Saturday, February 12, 2011

Saturday, January 8, 2011

Review from Reader Views

Pieces of Someday
Jan Vallone
Gemelli Press (2010)
ISBN 9780982102350
Reviewed by Olivera Baumgartner-Jackson for Reader Views (12/10)
Jan Vallone’s “Pieces of Someday” is an extraordinary book. Memoirs of my contemporaries rarely impress me, unless those people have done something absolutely outstanding, and I would seldom choose to read such memoirs. “Pieces of Someday” was a true exception. Even if I would not have cared for the story – but I did! – I would have read this for the sheer beauty of Ms. Vallone’s writing. Consider this passage: “In those days, I often had a dream, sometimes still do. I’m in a house, climbing stairs, walking hallways. Rarely, it’s modern, picture-windowed; more often Tudor, dark beamed with leaded panes. Its halls are lined with doors knobbed in iron, pewter, glass. I choose a brass knob like a flower, enter a chamber with deep violet walls. Window light filters through an oak tree casting shifting shadows upon another door. I open to a second room, rose red, then another, another, another – green, saffron, flax blue – a Russian Babushka doll of rooms, my heart, a hummingbird.” I was left speechless after so many passages like the aforementioned one, overcame by the sheer beauty and power of them. “… doors knobbed in iron, pewter, glass…”, what a beautiful departure from the “different knobs on the doors”…
Set in New York, Seattle and Italy, this memoir explores a quest for happiness, balance and truth as one woman saw it. While her story is utterly believable and relatable, it is also astonishingly unique and unquestionably delightful. The writing style alone would make me think extremely favorably about “Pieces of Someday,” but then Jan Vallone did something even more extraordinary. She made me care about her life, her struggles and her search for who she was/is and who she truly wanted to be. Few stones were left unturned in her keen explorations of who, what, where, when and why. Her candid musings on the true essence of beauty, the price of career and the search for balance, the importance and meaning of religion, the proper ways to teach and on the many kinds of love were awe-inspiring and oftentimes poignant.

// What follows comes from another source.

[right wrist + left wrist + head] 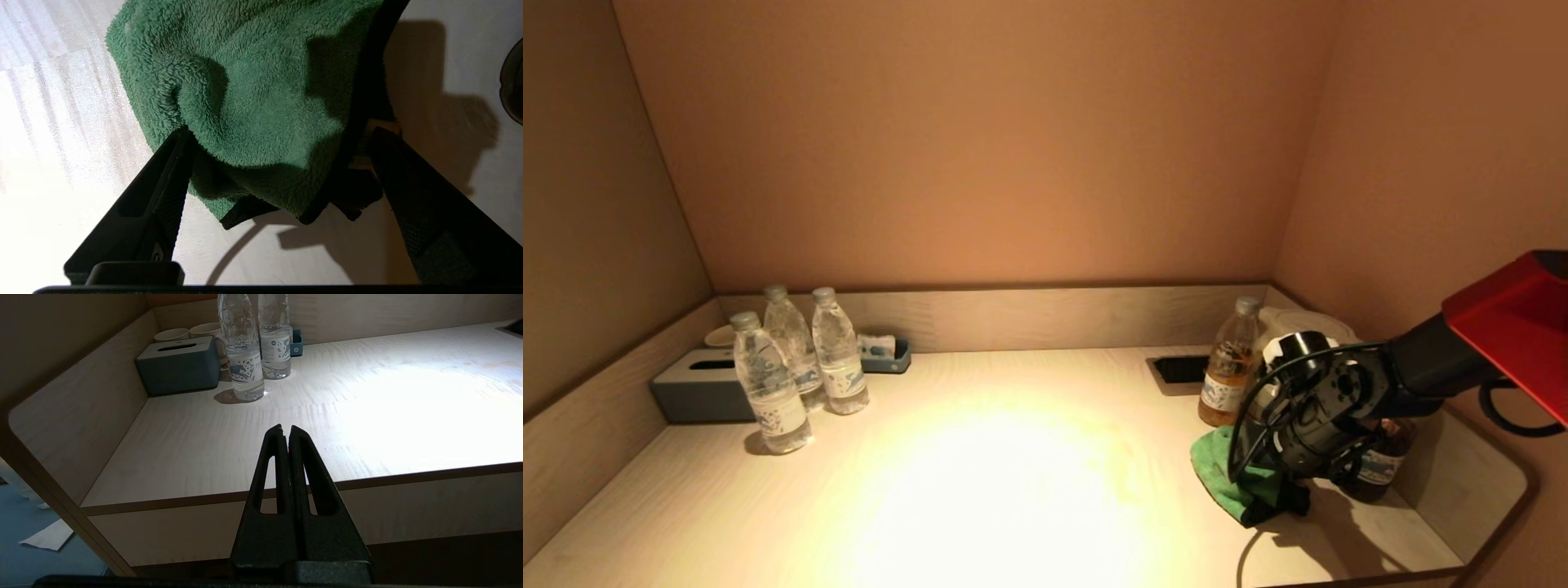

Her eye for detail, her ability to bring all the senses to life in a very vivid way, her sharp dialogue and even the truly surprising epilogue made me wish Ms. Vallone’s “Pieces of Someday” would never end. But end it did, leaving me amazed and joyful, as true beauty always will. This is a book that everybody could relate to, and I would recommend it highly to anybody who takes pleasure in the beauty of a well written sentence – or many of them.

Saturday, October 2, 2010

Saturday, April 17, 2010

Wonderful Review





I'm very excited to share the first review that's appeared on my memoir, Pieces of Someday, which was published in January. Greg Wolfe, who wrote the review, is highly respected, so his praise means a lot to me. He is the founder and editor of IMAGE, a leading literary quarterly, directs the Master of Fine Arts program in creative writing at Seattle Pacific University and has served as a judge for the National Book Awards. He has published many books and essays. His interest is what he calls the intersection of faith and art, so that's the angle he focuses on in the review. Here is the text:

Pieces of Someday by Jan Vallone

Memoir is a literary form that is an endless source of controversy. Some consider it inherently narcissistic while others argue that it will replace the novel as the primary form of serious literary prose. But there is one point that many people can agree upon: the rise of memoir as an art form has demonstrated that it isn't the fame of the author--or her wild adventures or bizarre life experiences--that makes for a good story. Rather, great memoirs are characterized by the quality of their attention to the universal, quotidian experiences of human life--and the honest, courageous exploration of the self, proverbial warts and all. By this measure, Jan Vallone's memoir, Pieces of Someday, is a wonderful addition to the literature. A New York Italian-American with a complicated relationship to her father, Vallone ignores her early artistic impulses to adopt her father's profession--the law. Marriage, a vintage house, and worldly success follow, but prove inadequate. Vallone's struggles with infertility and her decision to adopt, her growing frustration with lawyering and her mid-life shift to teaching literature and creative writing in an Orthodox Jewish yeshiva, turn her world upside down. Teaching and children provide her with a deep sense of fulfillment but come with their own griefs, tensions, and uncertainties. And then faith makes an entrance, in the form of her return to the Catholic Church she has known and not-known throughout her life. As Vallone's memoir opens, she's sitting in church, wondering about her life. A childhood friend has told her that life is a circle; her father made her feel that it is a linear path. But sitting in the pew she decides that it is more like stained glass: "composed of bits of translucency and opacity--fragments of yesterday, chips of today, pieces of someday, soldered with time. Some jewel-like and whole. Some fractured by the weather.... Only fusion and repair complete the image and allow us to make out the picture." Vallone's narrative gift--by turns lyrical, funny, and raw--combined with her newfound awareness of grace provide the "fusion and repair" that renders a life whole and meaningful. Read about her life and gain new insight into yours.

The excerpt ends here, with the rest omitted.